Some schools are not deeply concerned, such as Bill Roberts. Its middle school (when separated from the elementary) met equity goals. It was also the highest-performing middle school in the area and second-highest in the district on the SPF.

Erik Cohen, assistant principal at Roberts, says he values the SPF much more than raw PARCC scores because it shows “a very intentional, comprehensive look at the school that takes into account the importance of growth, as well as status, and parent-student satisfaction.”

But even Cohen has questions about the use of equity comparisons, “When we look at our growth, it’s only a three-point difference [between Free and Reduced Lunch (FRL) and non-FRL students]. That gap is extremely narrow, but unless the group on the bottom is accelerating higher, we’re always going to have a gap ….”

Part of the problem is that higher-income students simply have more resources than students living in poverty, which can translate to higher achievement.

Boasberg says DPS is addressing this inequality by giving more support to schools that have students from low-income families. DPS is providing professional development opportunities to teachers, increasing its social-emotional health support at schools, and also offering an “Equity Boot Camp” to educators focusing on detailed, specialized training for teaching ELL and students of color.

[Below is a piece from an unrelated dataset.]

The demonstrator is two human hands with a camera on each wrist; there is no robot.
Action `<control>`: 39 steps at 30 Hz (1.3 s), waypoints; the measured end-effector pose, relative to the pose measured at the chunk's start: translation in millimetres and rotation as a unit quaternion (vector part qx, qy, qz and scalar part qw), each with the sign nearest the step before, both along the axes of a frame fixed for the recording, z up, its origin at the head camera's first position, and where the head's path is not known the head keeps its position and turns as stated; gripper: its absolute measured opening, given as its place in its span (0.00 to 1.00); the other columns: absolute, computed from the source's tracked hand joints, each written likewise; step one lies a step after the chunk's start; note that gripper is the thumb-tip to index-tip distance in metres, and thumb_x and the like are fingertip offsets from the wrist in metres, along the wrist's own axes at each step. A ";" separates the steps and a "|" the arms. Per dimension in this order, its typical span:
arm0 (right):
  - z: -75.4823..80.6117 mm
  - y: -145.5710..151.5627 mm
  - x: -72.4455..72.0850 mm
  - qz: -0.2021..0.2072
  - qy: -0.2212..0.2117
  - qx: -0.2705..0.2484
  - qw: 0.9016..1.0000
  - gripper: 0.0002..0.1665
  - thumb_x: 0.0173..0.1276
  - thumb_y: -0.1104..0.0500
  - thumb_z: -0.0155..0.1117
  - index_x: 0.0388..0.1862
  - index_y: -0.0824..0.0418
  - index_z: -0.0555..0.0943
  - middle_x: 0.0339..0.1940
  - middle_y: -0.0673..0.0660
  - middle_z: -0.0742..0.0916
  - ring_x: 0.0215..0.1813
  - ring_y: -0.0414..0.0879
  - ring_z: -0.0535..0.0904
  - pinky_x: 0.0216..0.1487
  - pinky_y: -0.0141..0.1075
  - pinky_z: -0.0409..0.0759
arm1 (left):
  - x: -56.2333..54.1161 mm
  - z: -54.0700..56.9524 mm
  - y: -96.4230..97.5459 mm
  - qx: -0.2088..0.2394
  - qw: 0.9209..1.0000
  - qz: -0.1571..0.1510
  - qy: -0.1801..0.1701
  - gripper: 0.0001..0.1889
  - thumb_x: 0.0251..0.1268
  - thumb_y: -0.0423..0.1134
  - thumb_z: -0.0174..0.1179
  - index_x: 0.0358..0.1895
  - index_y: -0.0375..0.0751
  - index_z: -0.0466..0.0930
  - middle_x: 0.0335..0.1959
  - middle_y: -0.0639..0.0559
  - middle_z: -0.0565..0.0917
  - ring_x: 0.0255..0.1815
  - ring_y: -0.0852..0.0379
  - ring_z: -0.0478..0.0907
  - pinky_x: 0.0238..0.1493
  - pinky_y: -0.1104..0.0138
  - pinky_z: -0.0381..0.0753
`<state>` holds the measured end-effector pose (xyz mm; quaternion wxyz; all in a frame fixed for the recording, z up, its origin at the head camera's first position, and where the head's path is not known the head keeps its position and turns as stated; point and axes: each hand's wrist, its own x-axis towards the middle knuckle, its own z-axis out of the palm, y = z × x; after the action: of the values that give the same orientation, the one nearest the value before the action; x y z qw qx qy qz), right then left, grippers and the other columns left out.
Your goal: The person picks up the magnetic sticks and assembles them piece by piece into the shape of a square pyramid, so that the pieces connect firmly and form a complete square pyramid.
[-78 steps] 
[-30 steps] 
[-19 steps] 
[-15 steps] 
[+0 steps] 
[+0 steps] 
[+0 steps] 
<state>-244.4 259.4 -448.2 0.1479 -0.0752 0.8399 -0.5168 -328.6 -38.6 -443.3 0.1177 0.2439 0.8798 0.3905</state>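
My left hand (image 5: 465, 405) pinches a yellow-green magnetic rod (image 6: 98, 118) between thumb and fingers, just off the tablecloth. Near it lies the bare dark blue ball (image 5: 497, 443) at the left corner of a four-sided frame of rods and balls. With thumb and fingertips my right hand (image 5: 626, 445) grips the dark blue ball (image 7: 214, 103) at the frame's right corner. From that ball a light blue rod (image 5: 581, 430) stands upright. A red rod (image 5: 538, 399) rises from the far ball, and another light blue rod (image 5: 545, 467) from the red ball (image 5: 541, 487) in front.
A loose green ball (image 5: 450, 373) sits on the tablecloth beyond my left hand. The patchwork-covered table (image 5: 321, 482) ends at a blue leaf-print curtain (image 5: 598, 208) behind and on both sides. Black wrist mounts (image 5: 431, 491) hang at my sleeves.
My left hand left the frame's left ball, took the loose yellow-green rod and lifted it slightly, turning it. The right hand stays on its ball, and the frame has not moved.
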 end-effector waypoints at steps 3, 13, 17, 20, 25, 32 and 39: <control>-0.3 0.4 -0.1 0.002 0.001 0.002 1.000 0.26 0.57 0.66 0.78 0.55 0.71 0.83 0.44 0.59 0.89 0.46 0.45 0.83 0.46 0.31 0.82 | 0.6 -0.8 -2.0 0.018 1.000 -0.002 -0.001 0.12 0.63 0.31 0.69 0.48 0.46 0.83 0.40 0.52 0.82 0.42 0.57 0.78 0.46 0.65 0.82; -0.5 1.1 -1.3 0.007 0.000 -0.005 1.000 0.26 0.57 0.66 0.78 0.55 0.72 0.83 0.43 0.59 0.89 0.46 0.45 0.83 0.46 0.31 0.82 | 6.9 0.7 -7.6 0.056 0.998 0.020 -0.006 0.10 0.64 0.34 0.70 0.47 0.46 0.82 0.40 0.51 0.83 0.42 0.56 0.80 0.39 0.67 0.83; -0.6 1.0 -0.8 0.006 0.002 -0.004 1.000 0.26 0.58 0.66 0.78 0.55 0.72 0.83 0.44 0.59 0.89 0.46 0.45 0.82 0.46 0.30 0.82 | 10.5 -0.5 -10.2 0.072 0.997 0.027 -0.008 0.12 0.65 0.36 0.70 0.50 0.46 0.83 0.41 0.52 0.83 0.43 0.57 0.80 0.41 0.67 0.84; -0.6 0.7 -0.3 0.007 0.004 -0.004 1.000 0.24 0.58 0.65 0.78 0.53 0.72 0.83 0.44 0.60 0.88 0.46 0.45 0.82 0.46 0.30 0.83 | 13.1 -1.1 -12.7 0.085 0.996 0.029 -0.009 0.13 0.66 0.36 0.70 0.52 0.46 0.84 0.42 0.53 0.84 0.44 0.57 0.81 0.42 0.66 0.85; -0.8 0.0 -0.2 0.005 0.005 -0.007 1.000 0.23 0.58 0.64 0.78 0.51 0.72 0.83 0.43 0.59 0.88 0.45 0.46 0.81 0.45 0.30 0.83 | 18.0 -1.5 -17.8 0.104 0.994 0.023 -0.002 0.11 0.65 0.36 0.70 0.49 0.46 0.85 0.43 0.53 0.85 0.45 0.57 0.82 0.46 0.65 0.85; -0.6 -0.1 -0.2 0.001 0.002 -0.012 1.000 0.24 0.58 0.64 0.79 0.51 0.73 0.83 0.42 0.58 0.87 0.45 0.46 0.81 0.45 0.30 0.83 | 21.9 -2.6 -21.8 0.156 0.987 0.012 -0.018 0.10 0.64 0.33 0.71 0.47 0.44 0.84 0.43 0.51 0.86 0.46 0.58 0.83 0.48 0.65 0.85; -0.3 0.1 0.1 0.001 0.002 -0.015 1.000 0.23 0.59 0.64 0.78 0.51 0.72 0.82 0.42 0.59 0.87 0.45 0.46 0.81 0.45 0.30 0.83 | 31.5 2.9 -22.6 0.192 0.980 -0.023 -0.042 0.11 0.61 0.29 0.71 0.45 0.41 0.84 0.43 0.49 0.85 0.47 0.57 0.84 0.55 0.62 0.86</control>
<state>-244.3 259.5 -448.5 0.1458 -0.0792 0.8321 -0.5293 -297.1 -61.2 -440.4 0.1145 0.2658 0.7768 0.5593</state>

Burdette is sharply focused on closing the gaps with intentional instruction, but he has also forwarded his concerns about the equity indicator to his instructional superintendent and school community. He recently received a troubling, tongue-in-cheek question from a parent: “Is the surest way to close the equity gap giving high-performing students ‘a year off’ so others can catch up?” Burdette says he would never consider that.

“We’re doing a great job,” says Burdette, “… we were highest in math and third highest in English Language Arts for growth in the area.” He calls the new equity measure “an incredibly rushed indicator,” adding, “I don’t think it’s been well-vetted or well thought out.”

Author’s Observations
There is much to admire in DPS’s bold and progressive emphasis on ensuring that all students in our city are receiving equitable, high-quality education. Highlighting the issue for schools through an equity indicator makes sense—families should be aware of how our schools are teaching their most at-risk students and schools should be working, as they are, to close that gap.

However, mediocre growth that is uniform across groups is favored by the equity indicator more than higher growth that is unevenly distributed. It is unreasonable to put so much weight on the gaps between at-risk students and their more affluent peers at the same school, when both groups are generally outperforming the district and state averages. The unintended consequence is an “Accredited/On Watch” label for schools whose students—all of them—are actually learning at accelerated levels. This sends the wrong message to parents, teachers and communities.

All the boats are being lifted in the rising tide of high performance and high growth that we see at so many Northeast-area public schools. It would be a shame for “Accredited/On Watch” status conferred by equity indicators to diminish the reputation of our schools, just at a time when economic integration is improving and higher-income families are choosing to keep their kids in public schools.

To learn more about SPF ratings and find detailed reports for schools, go to http://spf.dpsk12.org/.

 

 

1 Comment

  1. Barbara Holme

    excellent and informative reporting on a very important issue. I agree completely with the author’s assessment. It makes no sense to give a school a higher rating because all of its students are learning at the same slow rate while giving a low rating to a school where all students are learning, although some are learning more quickly than others. Children with more in-home resources are going to advance more rapidly than children with fewer resources. Yes, let’s provide the lower income students with more help but not try to hold back the faster achieving students.